EB: You could see Bennett’s footprints in the game early on, then?

GC: Yes. He actually made the footprints for the ape.

EB:  So you could literally see his footprints?

GC: Hah. Yes.

EB: You and Bennett and Matt all live in New York City. Would you say that the city has influenced the speed of the game?

GC: It’s not really the city. I feel like games get faster the longer you work on them. It’s a trend I’ve noticed. If you’ve ever played the early version of Nidhogg versus the released version of Nidhogg, that got a lot faster over the course of its development.
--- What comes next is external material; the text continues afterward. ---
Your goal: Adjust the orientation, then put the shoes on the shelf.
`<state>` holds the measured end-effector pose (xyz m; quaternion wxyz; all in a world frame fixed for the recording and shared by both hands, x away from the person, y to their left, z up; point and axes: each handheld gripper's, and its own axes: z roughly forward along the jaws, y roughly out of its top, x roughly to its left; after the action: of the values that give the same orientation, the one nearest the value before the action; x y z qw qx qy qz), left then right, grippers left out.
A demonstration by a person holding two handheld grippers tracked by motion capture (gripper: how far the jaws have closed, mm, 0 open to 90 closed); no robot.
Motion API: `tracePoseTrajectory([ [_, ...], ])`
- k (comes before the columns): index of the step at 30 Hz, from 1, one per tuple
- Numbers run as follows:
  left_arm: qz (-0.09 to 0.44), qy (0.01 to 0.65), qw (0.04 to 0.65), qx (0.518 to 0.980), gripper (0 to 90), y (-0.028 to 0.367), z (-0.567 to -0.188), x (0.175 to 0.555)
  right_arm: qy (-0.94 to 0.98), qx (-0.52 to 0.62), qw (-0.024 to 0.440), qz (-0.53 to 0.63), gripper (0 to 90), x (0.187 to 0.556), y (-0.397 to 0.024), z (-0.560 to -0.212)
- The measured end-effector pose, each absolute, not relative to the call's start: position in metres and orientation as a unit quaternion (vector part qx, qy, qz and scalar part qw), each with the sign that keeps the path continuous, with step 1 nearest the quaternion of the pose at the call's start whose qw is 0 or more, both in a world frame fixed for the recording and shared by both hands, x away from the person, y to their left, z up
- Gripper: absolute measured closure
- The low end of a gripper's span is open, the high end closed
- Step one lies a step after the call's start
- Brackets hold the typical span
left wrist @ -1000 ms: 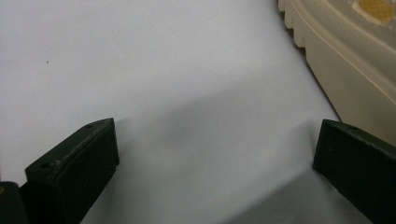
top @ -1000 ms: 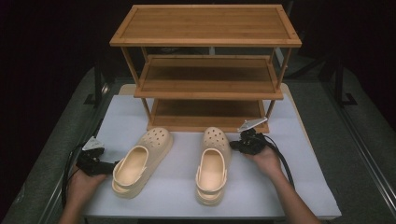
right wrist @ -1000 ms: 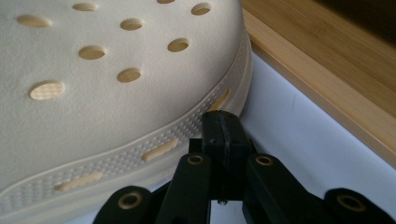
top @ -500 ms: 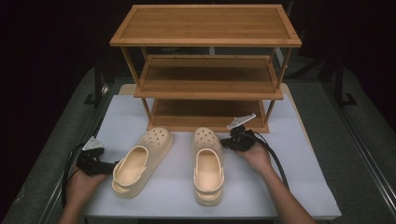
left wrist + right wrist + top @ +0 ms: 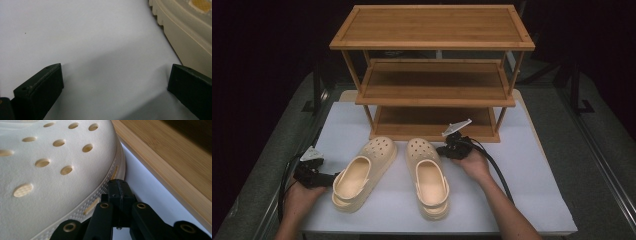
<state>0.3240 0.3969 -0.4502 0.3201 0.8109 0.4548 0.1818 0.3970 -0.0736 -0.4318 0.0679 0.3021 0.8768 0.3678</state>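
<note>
right clog (image 5: 428, 175) | no readable writing | right gripper (image 5: 445, 149) jaws together, touching toe at 2 o'clock | left gripper (image 5: 330, 178) jaws apart, empty

In my left gripper view the edge cuts the left clog (image 5: 185, 32) down to a strip of ribbed sole, and both jaws of my left hand-held gripper (image 5: 115, 82) run off the bottom. In my right gripper view the right clog (image 5: 50, 170) spills past the top and left edges, so its heel and strap are out of frame, and the rack (image 5: 175, 165) is just a slanted bottom board. From the high view my right hand (image 5: 472, 162) covers most of my right hand-held gripper (image 5: 447, 148); its tips are too small to tell whether they touch the clog
</note>
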Motion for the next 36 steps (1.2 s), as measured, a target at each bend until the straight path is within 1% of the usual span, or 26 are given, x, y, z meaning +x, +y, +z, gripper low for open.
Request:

As your brain gets used to interpreting this stuff, you want it to go faster and feel more impactful. I turned that dial as hard as I could before it felt wrong.

EB: Do you feel like Ape Out is ever too fast?

GC: No. I remember during the incubator, I would make gifs of the game and they would run at double speed, and I’d be like, “Yeah, that!” And then I would speed everything up. There was never a point where I think I would turn it down, really.

EB: You ended up publishing the game with Devolver. What was that like?

GC: They were pretty easy. Devolver is very chill company. The game took way longer than I was a expecting it to take, and they gave me space and time. It was all pretty easy. I’ve heard horror stories about other publishers, but Devolver was very hands-off.

EB: That’s a nice counterpoint to the normal narrative.

GC: Yes, definitely.

EB: A final thought: something that struck me about Ape Out is that it’s violent, but not in a gory or graphic way. It’s tasteful dismemberment.

GC: Yeah, that’s the goal. I like violence in video games but I also am sensitive to the way it’s portrayed. Real violence being portrayed in a fun way grosses me out. Some movies are like violence porn. Blue Ruin felt this way to me. And you’ve seen AAA video games that do this. So I wanted to stay away from anything that felt gross. I wanted it to feel joyous and impressionistic. It is not trying to take itself too seriously.